7. Velvet Barrier Rope

Spartans love to party, but that doesn’t guarantee a lawn in front of a frat house to trample; some must settle with their 120 square foot dorms. These parties (obeying the maximum capacity of ten people) need an entrance that entices friends and stragglers in the hallway. The velvet barrier rope is perfect for this task; simply place it outside the door with an optional bouncer, and potential guests will say, “Hey, what’s this V.I.P. access nightclub doing next to the communal bathroom? I better look to see if there is a game of Cards Against Humanity going on!”

6. Wii Sports: Gym Bro Edition

We know how annoying it can be heading to your nearest IM, especially when walking in the cold feels like a work-out itself. Sure, there’s the option of rolling out the yoga mat or lifting weights in the comfort of your own space, but why not tack on nostalgia? Luckily for Spartans, the iconic Wii Sports game just got hardcore. The recent update includes background music by artists like Kanye West, Dababy and Post Malone, so you can feel even more motivated when you slip on the remote’s wrist strap. 

5. Messaging LED Lights

Many students purchased LEDs and turned their dorms into something out of “Blade Runner 2049,” but what’s stopping them from upgrading further? Spelling obscene phrases and party invites with sticky notes on the window is old news. Instead, try out the modern hobby of speaking in morse code and take advantage of those remote-controlled LED lights. It’ll only require a few dots and dashes to spell out your most creative insults towards rival schools. 

4. Midnight Scream Alarm

The soulless noise emitted by the default Apple alarm is far too ordinary and lacks that Michigan State flair. Using your mobile device as an alarm also risks aimless social media browsing in the morning. The Midnight Scream Alarm is the solution—not only does it replicate the productive sounds of a Spartan exam week, the loud volume is also impossible to sleep through. That 8:00 a.m. lecture will be a refuge as the alarm continues to scream until it confirms your class attendance. 

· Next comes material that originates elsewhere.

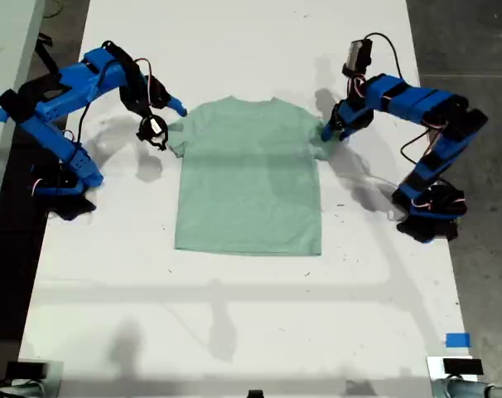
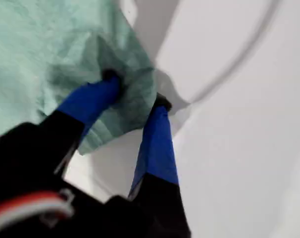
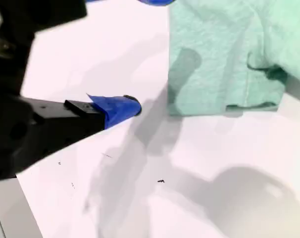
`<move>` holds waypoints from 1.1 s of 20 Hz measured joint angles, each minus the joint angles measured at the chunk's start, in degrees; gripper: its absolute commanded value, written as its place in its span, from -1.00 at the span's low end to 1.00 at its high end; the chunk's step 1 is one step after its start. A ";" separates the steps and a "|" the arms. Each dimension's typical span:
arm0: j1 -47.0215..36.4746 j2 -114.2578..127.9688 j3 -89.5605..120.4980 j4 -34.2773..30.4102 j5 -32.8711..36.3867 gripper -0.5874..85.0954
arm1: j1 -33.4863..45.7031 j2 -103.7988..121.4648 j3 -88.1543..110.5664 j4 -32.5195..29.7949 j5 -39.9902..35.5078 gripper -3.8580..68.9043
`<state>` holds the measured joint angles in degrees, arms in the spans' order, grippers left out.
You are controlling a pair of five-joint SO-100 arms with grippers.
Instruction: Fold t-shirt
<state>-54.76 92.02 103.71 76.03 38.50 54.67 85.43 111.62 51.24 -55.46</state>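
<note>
My first gripper [image 2: 135, 91] has its two blue fingers set astride a bunched corner of the t-shirt [image 1: 249, 178]: one fingertip presses down on top of the cloth and the other sits at the sleeve's hem, so it is pinching that sleeve, though the blur keeps me from saying how firm the pinch is. In the exterior view this is the arm on the exterior view's right, its tip touching the sleeve at the shirt's upper edge on that side. My second gripper [image 1: 170, 120] is released and holds nothing; it hangs just beside the opposite sleeve [image 3: 209, 74] on the exterior view's left, one blue fingertip over bare table [image 1: 251, 315], near the hem but apart from it. The shirt itself lies spread flat in the middle of the white table between both arms, neck away from the camera, body and hem smooth, no layer turned over. I judge the folding barely begun: one sleeve gripped, the other not yet taken, and every fold is left to make
</note>
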 measured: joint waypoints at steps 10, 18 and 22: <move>0.00 0.00 0.00 0.09 0.00 -0.13 | -5.36 -0.70 -18.98 17.75 1.49 -0.90; 0.00 0.00 0.00 0.18 0.00 -0.13 | -16.88 -6.33 -46.41 26.19 7.82 -0.90; 0.00 0.00 0.00 0.18 0.00 -0.13 | -21.18 -15.29 -54.76 25.58 11.16 -0.90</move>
<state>-54.76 92.02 103.71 76.20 38.50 33.49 70.14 56.87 76.82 -44.30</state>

3. Dual-purpose Graduation Cap/Laptop Bag

An old saying goes, “The tassel is worth the hassle!” Unfortunately, a good chunk of college does not involve wearing a tassel. Enter the dual-purpose graduation cap/laptop bag, which visually represents your commitment to finishing school and provides that necessary boost. Even if you’re still inclined to procrastinate, you can unzip the cap and type papers while waiting to hear your name called. 

2. Dairy Store Flavor Packets

Sesquicentennial Swirl is a flavor that seems cruelly limited to the ice cream from the MSU Dairy Store, but it doesn’t have to be. When Spartans aren’t indulging in ice cream, they’re cooking ramen noodles. MSU listened and released a new line of exciting Dairy Store ramen flavors, bridging the gap between ramen and ice cream consumption. Enjoy the familiar flavors without the pain of brain freeze—but try to avoid burning your tongue. 

1. President Stanley Action Figure

Though his emails are already so personable and uplifting, the mystique of local celebrity President Stanley remains. Imagine the conversations you’ll start when you reveal your own President Stanley Action Figure! He comes with bendable fingers for email-sending action, a set of tuition bills and a miniature Cowles House. Need an outlet to express your unrelenting school spirit? His voice box plays a recording of him saying, “Go Green!” that you can respond to with “Go White!” for as long as you want. 

Buy all these things, and you’re guaranteed a top-tier college experience. Plus, mention this checklist to a friend, and we’ll throw in a futon!

Sarah Munson is a junior majoring in professional and public writing with a focus on technical writing. In her free time, she enjoys studying film, comedy and history, as well as drawing and designing.